Il pullmino dell’Anfass vilipeso conduce i ragazzi del gruppo “Girasoli giovani” a svolgere i tirocini sociali, gli ignoti deturpatori, non sanno, non conoscono, forse nessuno ha spiegato loro la grandezza, il sacrificio, la lotta quotidiana delle famiglie, delle madri soprattutto, che si occupano dei loro figli svantaggiati per dare loro la possibilità di crescere con la speranza di un domani possibile.

Le scritte in nero hanno cancellato la targa del pulmino e la presidente dell’Anffas Graziella Lazzari Peroni, ha commentato amaramente l’accaduto, che oltre fatto morale, ha danneggiato economicamente l’associazione. Il pulmino era stato appena rimesso a posto con una spesa di 800 euro, ma anche l’anno scorso lo stesso mezzo è stato preso a bersaglio con uova e farina.

I ragazzi al lavoro ci sono andati ugualmente, li ha portati la presidente con la sua automobile, un po’ per volta e in più giri, e se la targa fosse stata visibile, i “suoi” ragazzi li avrebbe fatti girare per Mestre e dintorni a bordo del pulmino sfregiato, in modo che tutti avessero avuto modo di vedere, di pensare, di capire come rimediare a questo stato di cose.

Il confine ipnotico dello spregio come espressione oggi rivelata frequentemente dai giovani nelle notti “brave”, non può essere lasciato a sé stesso. Se troveranno questi ragazzi, o adulti, non si sa, probabilmente neanche sanno il perché del loro comportamento.

Ci hanno dormito sopra dopo l’accaduto, ma a svegliarli e renderli responsabili di quei comportamenti dovrebbe essere un mondo adulto fatto i famiglia, scuola, relazioni sociali che sappia intercettare i motivi della violenza, sempre più grave e odiosa quando colpisce persone fragili e indifese.

Più che di parole, a fiumi sull’ormai famoso educatore facebook, che tutto sa e traduce, c’è bisogno di informare, di invitare ad osservare le persone vive, che si muovono per strada, che faticano a tirare avanti: scrutarle per davvero, non alla spicciola attraverso il cellulare o i social, così chiamati impropriamente.

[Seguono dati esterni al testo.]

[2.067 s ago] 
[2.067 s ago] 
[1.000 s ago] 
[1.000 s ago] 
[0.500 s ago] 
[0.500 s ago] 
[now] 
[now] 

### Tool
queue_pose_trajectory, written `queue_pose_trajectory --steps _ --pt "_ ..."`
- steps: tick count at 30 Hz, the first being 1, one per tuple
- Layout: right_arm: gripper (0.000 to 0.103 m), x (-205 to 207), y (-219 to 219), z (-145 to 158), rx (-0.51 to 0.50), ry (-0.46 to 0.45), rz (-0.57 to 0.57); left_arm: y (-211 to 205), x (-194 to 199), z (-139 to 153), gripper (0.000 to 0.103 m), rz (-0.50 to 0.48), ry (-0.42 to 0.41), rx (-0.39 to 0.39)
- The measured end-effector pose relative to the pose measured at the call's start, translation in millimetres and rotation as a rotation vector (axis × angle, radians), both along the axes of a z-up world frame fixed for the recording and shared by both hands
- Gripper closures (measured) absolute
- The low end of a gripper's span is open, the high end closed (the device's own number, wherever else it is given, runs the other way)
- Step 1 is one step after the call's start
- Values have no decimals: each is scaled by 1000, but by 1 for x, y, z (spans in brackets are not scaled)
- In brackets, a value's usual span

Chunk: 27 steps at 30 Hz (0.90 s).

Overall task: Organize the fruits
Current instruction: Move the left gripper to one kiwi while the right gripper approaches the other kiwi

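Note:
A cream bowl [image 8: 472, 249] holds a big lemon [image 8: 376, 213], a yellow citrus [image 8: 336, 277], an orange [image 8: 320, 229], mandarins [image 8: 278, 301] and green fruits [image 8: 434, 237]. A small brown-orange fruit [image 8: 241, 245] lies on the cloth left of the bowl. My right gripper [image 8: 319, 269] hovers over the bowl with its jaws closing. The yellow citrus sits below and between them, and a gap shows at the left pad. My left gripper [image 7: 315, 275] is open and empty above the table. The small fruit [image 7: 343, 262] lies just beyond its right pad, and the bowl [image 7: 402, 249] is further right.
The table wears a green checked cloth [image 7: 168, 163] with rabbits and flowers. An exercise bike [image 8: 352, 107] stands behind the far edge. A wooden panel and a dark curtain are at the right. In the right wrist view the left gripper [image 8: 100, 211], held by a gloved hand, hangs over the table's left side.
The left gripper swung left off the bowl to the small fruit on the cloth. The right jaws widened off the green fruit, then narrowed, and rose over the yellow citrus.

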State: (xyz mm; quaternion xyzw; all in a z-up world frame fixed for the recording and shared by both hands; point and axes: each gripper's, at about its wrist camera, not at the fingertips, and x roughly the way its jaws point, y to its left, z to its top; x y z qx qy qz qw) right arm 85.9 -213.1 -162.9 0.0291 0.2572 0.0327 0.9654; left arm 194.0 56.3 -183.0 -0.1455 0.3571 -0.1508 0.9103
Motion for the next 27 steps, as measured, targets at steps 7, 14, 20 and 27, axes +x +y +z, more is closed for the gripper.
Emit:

L’unica speranza di cambiamento sono loro, i giovani, che hanno bisogno di una guida adulta autorevole che li aiuti a capire la vita, ad immedesimarsi negli altri. Non è sufficiente aprire le braccia in segno di resa o di auspicare al carcere per i deturpatori, è urgente lavorare sulla conoscenza e sulla responsabilità, che tutti, ma davvero tutti ci accomuna.

Quando dei sedicenni arrivano al pronto soccorso per coma etilico si comprende che la misura è colma e rinforza la domanda di interventi educativi.